2) Thin film resistors
Thin-film resistors are produced by depositing materials with specific resistivity onto the surface of insulating materials using methods akin to evaporation. Typically, ceramic substrates serve as the insulating material for these resistors. Vacuum evaporation and magnetron sputtering are common process methods employed in the fabrication of thin-film resistors. The disparity in materials and fabrication processes between thick film resistors and thin film resistors directly translates to differences in their performance. Thick film resistors commonly exhibit accuracy levels of 10%, 5%, and 1%, with a tendency towards lower accuracy. In contrast, thin film resistors can achieve accuracy levels as precise as 0.01% and 0.1%. Additionally, thick film resistors often struggle with controlling temperature coefficients, resulting in relatively large variations. Conversely, thin film resistors offer the advantage of exceptionally low temperature coefficients, ensuring minimal resistance variations with temperature fluctuations, thereby ensuring stability and reliability.

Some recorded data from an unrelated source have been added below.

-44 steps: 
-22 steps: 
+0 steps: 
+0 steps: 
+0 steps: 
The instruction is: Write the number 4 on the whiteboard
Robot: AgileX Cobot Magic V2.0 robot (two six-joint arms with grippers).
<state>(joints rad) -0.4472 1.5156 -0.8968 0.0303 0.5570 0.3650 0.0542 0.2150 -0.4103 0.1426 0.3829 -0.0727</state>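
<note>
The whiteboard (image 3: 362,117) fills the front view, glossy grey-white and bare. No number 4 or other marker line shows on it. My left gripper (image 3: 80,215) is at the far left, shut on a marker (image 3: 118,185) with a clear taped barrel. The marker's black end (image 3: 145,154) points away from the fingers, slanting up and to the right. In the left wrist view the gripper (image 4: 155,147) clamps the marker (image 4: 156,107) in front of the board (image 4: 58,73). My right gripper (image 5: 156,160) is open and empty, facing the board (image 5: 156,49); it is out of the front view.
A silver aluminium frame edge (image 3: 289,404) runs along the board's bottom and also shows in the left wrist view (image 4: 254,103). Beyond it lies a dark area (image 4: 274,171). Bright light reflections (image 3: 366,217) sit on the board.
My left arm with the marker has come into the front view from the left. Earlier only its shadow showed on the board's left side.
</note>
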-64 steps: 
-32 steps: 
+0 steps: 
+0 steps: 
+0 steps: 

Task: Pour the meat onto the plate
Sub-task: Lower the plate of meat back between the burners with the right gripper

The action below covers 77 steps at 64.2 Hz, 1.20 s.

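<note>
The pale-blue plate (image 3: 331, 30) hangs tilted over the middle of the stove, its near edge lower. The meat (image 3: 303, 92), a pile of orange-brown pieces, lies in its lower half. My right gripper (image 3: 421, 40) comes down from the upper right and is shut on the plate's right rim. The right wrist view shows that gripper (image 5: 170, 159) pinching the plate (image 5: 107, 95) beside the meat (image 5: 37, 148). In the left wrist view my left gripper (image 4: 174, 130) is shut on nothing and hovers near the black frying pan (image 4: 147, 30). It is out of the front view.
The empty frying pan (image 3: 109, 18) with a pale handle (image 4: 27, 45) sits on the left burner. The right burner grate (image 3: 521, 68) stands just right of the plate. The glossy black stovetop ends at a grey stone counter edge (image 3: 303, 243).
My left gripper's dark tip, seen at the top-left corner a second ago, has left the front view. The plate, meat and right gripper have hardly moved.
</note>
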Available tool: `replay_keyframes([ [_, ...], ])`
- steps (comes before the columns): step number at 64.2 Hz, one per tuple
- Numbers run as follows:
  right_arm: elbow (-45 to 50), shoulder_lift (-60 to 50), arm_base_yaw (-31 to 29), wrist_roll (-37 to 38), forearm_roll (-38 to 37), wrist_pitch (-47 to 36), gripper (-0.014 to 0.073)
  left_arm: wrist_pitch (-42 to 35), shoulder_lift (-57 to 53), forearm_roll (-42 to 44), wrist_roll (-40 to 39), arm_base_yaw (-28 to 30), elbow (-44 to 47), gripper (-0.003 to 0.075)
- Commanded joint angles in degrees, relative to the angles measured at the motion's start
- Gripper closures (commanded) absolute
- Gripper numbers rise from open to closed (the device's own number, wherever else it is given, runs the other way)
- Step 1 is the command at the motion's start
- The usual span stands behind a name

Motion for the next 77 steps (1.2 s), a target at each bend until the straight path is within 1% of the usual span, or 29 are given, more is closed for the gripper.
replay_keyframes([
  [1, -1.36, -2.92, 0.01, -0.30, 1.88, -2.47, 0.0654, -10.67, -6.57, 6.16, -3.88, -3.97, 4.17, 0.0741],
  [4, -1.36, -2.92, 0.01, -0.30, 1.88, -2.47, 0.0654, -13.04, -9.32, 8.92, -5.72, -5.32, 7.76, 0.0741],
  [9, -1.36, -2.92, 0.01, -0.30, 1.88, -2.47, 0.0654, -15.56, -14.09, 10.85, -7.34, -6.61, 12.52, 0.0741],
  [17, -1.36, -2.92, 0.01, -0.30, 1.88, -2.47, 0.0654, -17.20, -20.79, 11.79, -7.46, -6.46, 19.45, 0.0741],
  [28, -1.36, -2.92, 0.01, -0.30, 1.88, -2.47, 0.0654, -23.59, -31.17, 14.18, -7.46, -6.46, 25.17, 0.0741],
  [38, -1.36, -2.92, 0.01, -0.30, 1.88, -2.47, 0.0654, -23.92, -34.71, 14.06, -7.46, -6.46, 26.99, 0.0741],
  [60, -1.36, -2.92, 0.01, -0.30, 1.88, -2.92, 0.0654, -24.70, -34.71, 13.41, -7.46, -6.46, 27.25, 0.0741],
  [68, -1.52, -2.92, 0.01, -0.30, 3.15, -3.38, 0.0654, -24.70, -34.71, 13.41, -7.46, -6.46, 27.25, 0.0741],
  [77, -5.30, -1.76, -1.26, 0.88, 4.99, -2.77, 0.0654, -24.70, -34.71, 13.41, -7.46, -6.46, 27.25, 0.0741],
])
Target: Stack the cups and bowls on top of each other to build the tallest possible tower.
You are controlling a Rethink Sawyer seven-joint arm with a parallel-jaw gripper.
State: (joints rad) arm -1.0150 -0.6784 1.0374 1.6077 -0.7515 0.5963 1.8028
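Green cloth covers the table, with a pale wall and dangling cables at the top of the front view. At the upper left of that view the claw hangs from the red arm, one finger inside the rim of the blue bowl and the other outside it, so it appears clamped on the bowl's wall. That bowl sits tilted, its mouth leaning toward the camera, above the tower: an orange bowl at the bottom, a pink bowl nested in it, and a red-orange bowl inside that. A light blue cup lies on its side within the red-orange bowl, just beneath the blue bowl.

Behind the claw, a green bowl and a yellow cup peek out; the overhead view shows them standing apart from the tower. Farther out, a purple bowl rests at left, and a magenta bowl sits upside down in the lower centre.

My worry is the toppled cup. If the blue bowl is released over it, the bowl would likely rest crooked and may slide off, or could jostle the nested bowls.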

Consequently, thin film resistors find widespread applications across various domains including instrumentation, medical equipment, power supplies, electronic devices, and more.
3) Thermistor
A thermistor serves as a type of sensitive element, categorized based on its temperature coefficient into positive temperature coefficient thermistors (PTC) and negative temperature coefficient thermistors (NTC). A defining characteristic of thermistors is their sensitivity to temperature, leading to distinct resistance values at different temperatures. PTC thermistors exhibit higher resistance with increasing temperature, whereas NTC thermistors demonstrate lower resistance under similar conditions. Both types operate as semiconductor devices. A thermistor typically remains inactive over prolonged periods. When subjected to ambient temperature and current conditions within zone C, the thermistor’s heat dissipation approaches parity with its heating power, rendering its operation variable. Under identical ambient temperatures, the thermistor’s response time decreases significantly with rising current levels. In situations where ambient temperatures are relatively elevated, the thermistor exhibits shorter response times, lower maintenance currents, and action currents.
Thin-film resistors are produced by depositing materials with specific resistivity onto the surface of insulating materials using methods akin to evaporation. Typically, ceramic substrates serve as the insulating material for these resistors. Vacuum evaporation and magnetron sputtering are common process methods employed in the fabrication of thin-film resistors. The disparity in materials and fabrication processes between thick film resistors and thin film resistors directly translates to differences in their performance. Thick film resistors commonly exhibit accuracy levels of 10%, 5%, and 1%, with a tendency towards lower accuracy. In contrast, thin film resistors can achieve accuracy levels as precise as 0.01% and 0.1%. Additionally, thick film resistors often struggle with controlling temperature coefficients, resulting in relatively large variations. Conversely, thin film resistors offer the advantage of exceptionally low temperature coefficients, ensuring minimal resistance variations with temperature fluctuations, thereby ensuring stability and reliability. Consequently, thin film resistors find widespread applications across various domains including instrumentation, medical equipment, power supplies, electronic devices, and more.
3) Thermistor
A thermistor serves as a type of sensitive element, categorized based on its temperature coefficient into positive temperature coefficient thermistors (PTC) and negative temperature coefficient thermistors (NTC). A defining characteristic of thermistors is their sensitivity to temperature, leading to distinct resistance values at different temperatures. PTC thermistors exhibit higher resistance with increasing temperature, whereas NTC thermistors demonstrate lower resistance under similar conditions. Both types operate as semiconductor devices. A thermistor typically remains inactive over prolonged periods. When subjected to ambient temperature and current conditions within zone C, the thermistor’s heat dissipation approaches parity with its heating power, rendering its operation variable. Under identical ambient temperatures, the thermistor’s response time decreases significantly with rising current levels. In situations where ambient temperatures are relatively elevated, the thermistor exhibits shorter response times, lower maintenance currents, and action currents.